Government must level up coastal and rural areas

published on 27 Oct 2021

The Salvation Army has warmly welcomed the announcement of Government funding for vulnerable renters but warns more needs to be done to for many coastal and rural towns still reeling from the impact of the pandemic.

The increase in people using our food bank services is an early warning that lots of families are struggling, many Salvation Army corps are reporting.

The Church and Charity is calling on the Government to ensure those living in the most deprived areas of the country are not forgotten in the upcoming Comprehensive Spending Review (CSR) and Autumn budget.

Rebecca Keating, The Salvation Army’s Director of Employment Services, explains: “Our foodbanks are busy with people choosing between making rent or eating a proper meal and so we are delighted that the Government has announced they intend to help people facing homelessness.

“Salvation Army community services like food parcel deliveries, school uniform banks and drop in support means our Corps officers see in real time how thousands of people are struggling to make ends meet.  A secure roof over their heads is definitely key starting point to support these people and so we are glad the Government are beginning to address how vulnerable many renters are.  

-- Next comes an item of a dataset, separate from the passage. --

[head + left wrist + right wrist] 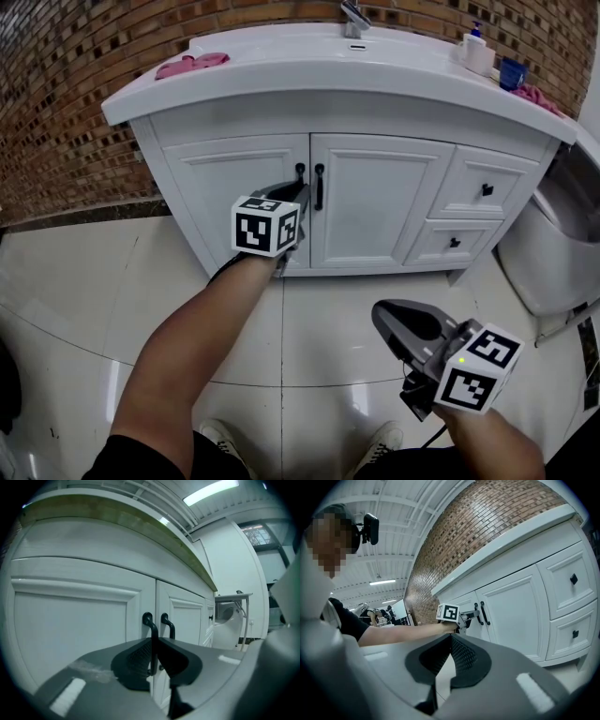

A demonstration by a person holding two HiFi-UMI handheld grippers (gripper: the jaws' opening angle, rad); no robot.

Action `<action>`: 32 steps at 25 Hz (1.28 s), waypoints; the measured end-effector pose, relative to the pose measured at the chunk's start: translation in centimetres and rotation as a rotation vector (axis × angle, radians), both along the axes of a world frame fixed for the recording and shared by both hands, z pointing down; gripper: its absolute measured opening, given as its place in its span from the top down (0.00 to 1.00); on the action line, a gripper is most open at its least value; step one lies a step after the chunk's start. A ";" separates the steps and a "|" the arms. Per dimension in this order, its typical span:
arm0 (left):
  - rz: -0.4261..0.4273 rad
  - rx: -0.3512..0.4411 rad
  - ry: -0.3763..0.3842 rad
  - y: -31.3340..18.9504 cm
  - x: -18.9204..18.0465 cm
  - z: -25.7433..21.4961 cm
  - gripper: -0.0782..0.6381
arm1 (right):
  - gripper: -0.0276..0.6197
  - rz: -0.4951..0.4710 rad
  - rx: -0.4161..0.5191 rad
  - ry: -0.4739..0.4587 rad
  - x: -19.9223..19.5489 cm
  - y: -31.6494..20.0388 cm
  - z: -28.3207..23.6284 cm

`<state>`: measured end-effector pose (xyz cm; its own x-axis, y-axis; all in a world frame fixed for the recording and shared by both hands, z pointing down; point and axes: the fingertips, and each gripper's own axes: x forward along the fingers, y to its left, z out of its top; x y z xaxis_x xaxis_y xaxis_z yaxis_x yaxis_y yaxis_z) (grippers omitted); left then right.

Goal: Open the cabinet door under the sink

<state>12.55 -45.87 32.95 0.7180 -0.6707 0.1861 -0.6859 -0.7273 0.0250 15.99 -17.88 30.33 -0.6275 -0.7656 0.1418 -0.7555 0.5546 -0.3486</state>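
The white vanity under the sink has two doors, both flush shut. The left door point(234, 192) carries a black bar handle point(149, 626), and the right door point(375, 197) has its own handle point(168, 624) right beside it. My left gripper point(296, 193) reaches level to the left door's handle, and its pads point(140, 657) pinch the bar between them. In the right gripper view the left gripper point(471, 616) shows at that handle too. My right gripper point(382, 321) hangs low over the floor tiles, away from the cabinet, shut with nothing in it point(451, 638).
Two drawers point(483, 189) with black knobs sit right of the doors. A white toilet point(553, 244) stands close at the right. On the counter lie a pink cloth point(190, 64), a white cup point(478, 54) and a blue cup point(512, 71). A brick wall point(56, 112) runs behind.
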 end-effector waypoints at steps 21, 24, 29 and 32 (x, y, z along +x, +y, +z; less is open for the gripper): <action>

However, while protecting renters facing homelessness is urgently needed, this measure helps a person at the point of crisis. The Government’s Levelling Up agenda is about helping entire communities have access to the jobs and opportunities to prevent them being unable to pay rent or feed their family in the first place. We have yet to see this properly addressed as part of the spending review.

“Our research shows that more than a third of England’s most deprived areas will not benefit from the Government’s £4.8 billion Levelling Up agenda.1 In particular while coastal and rural areas feature some of the highest levels of deprivation, these are also the areas most likely to miss out on Levelling Up investment.”

The Salvation Army is calling for:

•       Reconsider how funding is allocated from the Levelling Up agenda, with coastal communities being recognised as an investment priority.

•        Develop a new plan of investment to fund childcare so that parents can access work and training opportunities. Recommendations include extending 30 hours per week of free childcare to 52 weeks, extending business rates relief for nurseries and providing additional childcare services to parents whose children benefit from the school Pupil Premium grant.

•        Engage with communities to identify what investment will best ‘Level Up’ these areas. 

•        Invest in skills and employment support; to help individuals out of low-skill, low-wage employment.

Rebecca Keating continued: “We know that people are stuck in low-skilled seasonal jobs with little opportunity to access training to reskill. Many single parents are struggling with wages not covering the cost of childcare.

“Every day we work with people who are finding themselves suddenly out of work due to business closures, or who are trapped in zero hour contracts and low paid seasonal work, we hope the CSR addresses some of these needs.”

The report, Understanding People, Understanding Places was the biggest social mapping exercise in The Salvation Army’s recent history.